This page will give you a step by step guide to soldering your Arduino Shield. I have soldered quite a lot of them and this is the order which I think is the easiest. It is best to keep it close to your soldering iron to make sure you don’t forget something, so here is a QR code to bring it up on your smartphone:
So lets get started! You will need:
- A BrewPi Arduino shield kit
- A soldering iron
- A tip cleaner (I recommend golden curl over wet sponge)
- Solder
- A side cutter
From now on this guide will be nothing but pictures with a description! I think pictures are much more helpful and prevent errors so this guide has a lot of pictures. To help with opening the page on portable devices it is broken up into 5 pages, 15 images per page.

This is what you bought from the shop: a PCB with SMT components soldered and a bag of through hole parts. Go ahead and empty the bag on your desk.

A quick primer on soldering… Step 1: press the tip of your soldering iron against both the pad and the pin.

Step 2: Add solder. Do not put solder on your tip first! The flux will evaporate before you start. Push the solder against the pad/pin.

Step 3: Wait until the solder flows to the entire pad. You can add a little more solder to help if it doesn’t flow nicely, because this also adds new flux.

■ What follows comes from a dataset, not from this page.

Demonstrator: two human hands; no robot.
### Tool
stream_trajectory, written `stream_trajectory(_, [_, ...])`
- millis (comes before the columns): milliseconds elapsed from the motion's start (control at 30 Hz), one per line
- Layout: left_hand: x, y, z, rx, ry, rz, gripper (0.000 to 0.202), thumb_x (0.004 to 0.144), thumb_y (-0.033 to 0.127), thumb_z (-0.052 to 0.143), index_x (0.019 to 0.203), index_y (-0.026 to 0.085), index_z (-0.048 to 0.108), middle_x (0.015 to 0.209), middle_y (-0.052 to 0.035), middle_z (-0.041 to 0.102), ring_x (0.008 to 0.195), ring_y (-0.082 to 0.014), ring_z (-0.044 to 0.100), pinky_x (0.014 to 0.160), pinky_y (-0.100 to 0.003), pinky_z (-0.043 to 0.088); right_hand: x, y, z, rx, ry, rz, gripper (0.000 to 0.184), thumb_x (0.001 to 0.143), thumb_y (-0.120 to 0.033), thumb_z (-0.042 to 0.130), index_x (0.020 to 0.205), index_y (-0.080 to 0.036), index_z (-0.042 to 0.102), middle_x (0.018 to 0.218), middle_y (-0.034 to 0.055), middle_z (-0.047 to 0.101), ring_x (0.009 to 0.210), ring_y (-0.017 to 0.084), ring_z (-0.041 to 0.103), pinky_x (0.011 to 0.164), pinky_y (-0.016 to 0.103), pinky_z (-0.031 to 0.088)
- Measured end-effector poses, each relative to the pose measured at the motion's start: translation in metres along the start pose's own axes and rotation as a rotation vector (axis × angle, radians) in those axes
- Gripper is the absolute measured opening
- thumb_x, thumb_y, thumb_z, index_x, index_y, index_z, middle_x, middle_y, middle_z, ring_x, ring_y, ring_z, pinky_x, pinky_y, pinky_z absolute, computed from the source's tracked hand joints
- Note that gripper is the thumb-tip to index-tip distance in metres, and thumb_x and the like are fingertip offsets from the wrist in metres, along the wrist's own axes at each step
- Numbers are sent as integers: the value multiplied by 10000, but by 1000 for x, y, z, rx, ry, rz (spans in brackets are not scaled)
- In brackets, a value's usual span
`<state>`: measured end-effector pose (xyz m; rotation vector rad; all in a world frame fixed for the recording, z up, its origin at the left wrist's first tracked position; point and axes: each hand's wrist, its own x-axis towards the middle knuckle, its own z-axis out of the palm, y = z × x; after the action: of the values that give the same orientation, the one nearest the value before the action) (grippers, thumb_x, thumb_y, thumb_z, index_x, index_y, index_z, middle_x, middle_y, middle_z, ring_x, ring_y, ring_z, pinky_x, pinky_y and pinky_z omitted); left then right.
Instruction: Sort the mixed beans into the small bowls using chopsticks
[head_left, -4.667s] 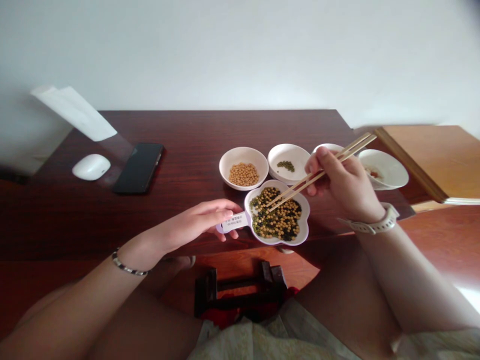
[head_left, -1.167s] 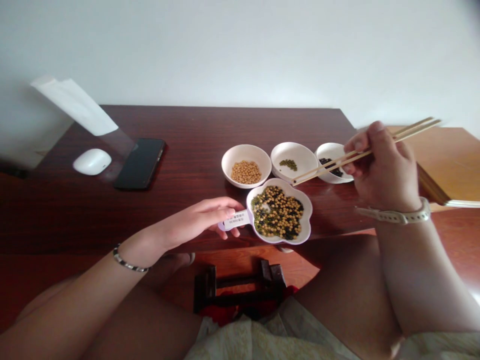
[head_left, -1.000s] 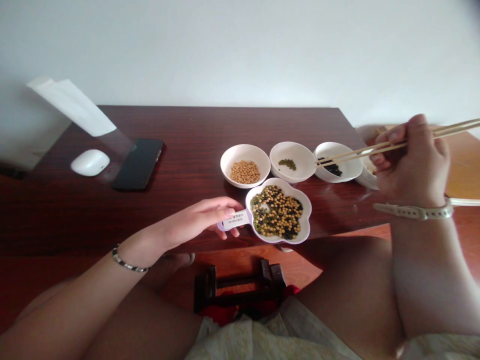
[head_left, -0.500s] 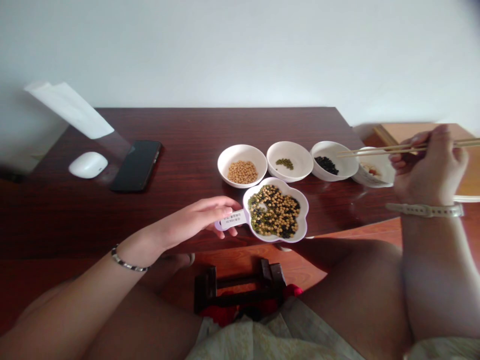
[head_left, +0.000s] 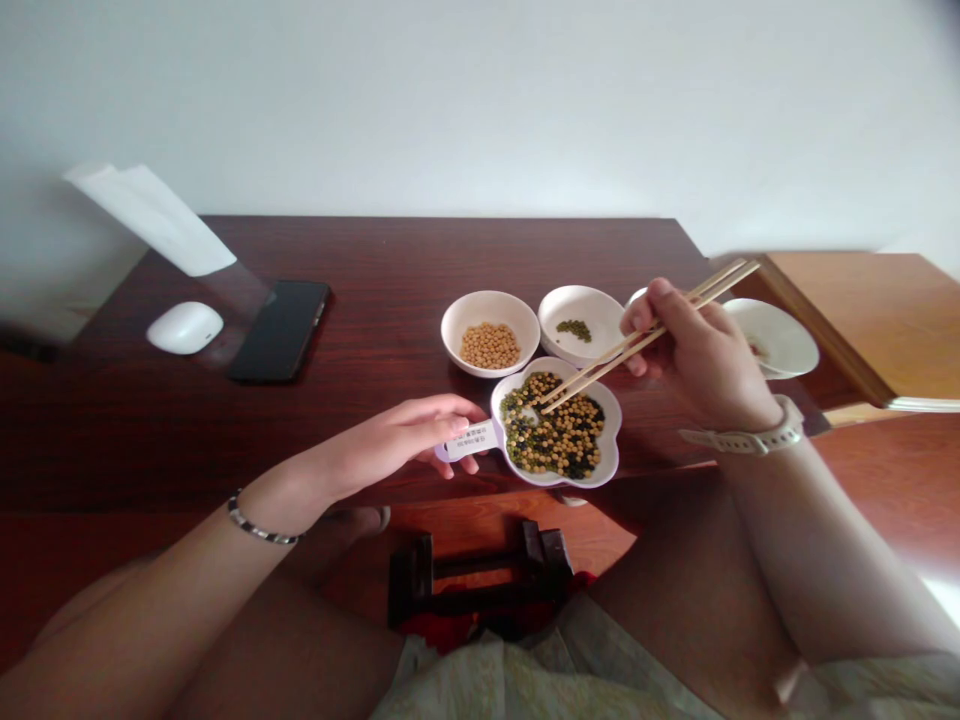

The result should be a shiny concave joint. If the joint is dull or pointy, the flux has evaporated. Work quicker or lower your soldering temperature.





The bottom of page 1,
“This picture is just to show you what good solder joints look like: shiny, concave and covering the whole pad. We will get to this board later.”
I think you mean convex
I can’t wait to get my hands on one of these units, loving following the progress!
No I am pretty sure I mean concave…
I quote from this guide:
The whole of the joint itself is a convex structure COD yes, but in the way Elco uses it here it makes sense. They’re talking about the cross sectional profile of the joint in which case it’s convex. If it were concave it would look bulbous like a mushroom. I too for a moment thought hrmm…concave you say until I considered this interpretation.
Boy I really buggered that up and swapped some of the terms. The joint stands off the board = convex, but here the term concave describes the profile of the joint. If it were convex it would be a bulbous ball…the characteristic of a cold solder joint.
I’ll second concave as correct.
smooth volcano shape
Nice setup ! I`m currently making it … just had to buy a SD card big enough for all the setup. My 4GB was to small. 8GB seems to be ok.
ugh, i soldered the ICP header on the LCD board on the wrong side, and my solder sucker is stuck
ah well
Been there myself… Any attempt to get it off will probably ruin the connector, so you will have to buy another one. Luckily they are very common. To get it off, you can also make the pin side one big blob of solder, so you can heat all 10 at once.
You could leave it and assemble the cable in a way that works I think, but it will be very high.
Yeah i figured i could just flip the connector and try to bend the header for the LCD to allow for some room to the connector, that or break off some of the plastic around the header and solder wires to the pins and just create a connector out of it that doesnt require so much height.
Use a heat gun. Heat it carfully up and give it a little “hit” to the edge of something. With a little practice you can get it out from there. If you use it too much, you will ruin your print… For emergency use only.
Dont have a heat gun and im not too keen on ruining the print, im going to try something tommorow and evalute after that.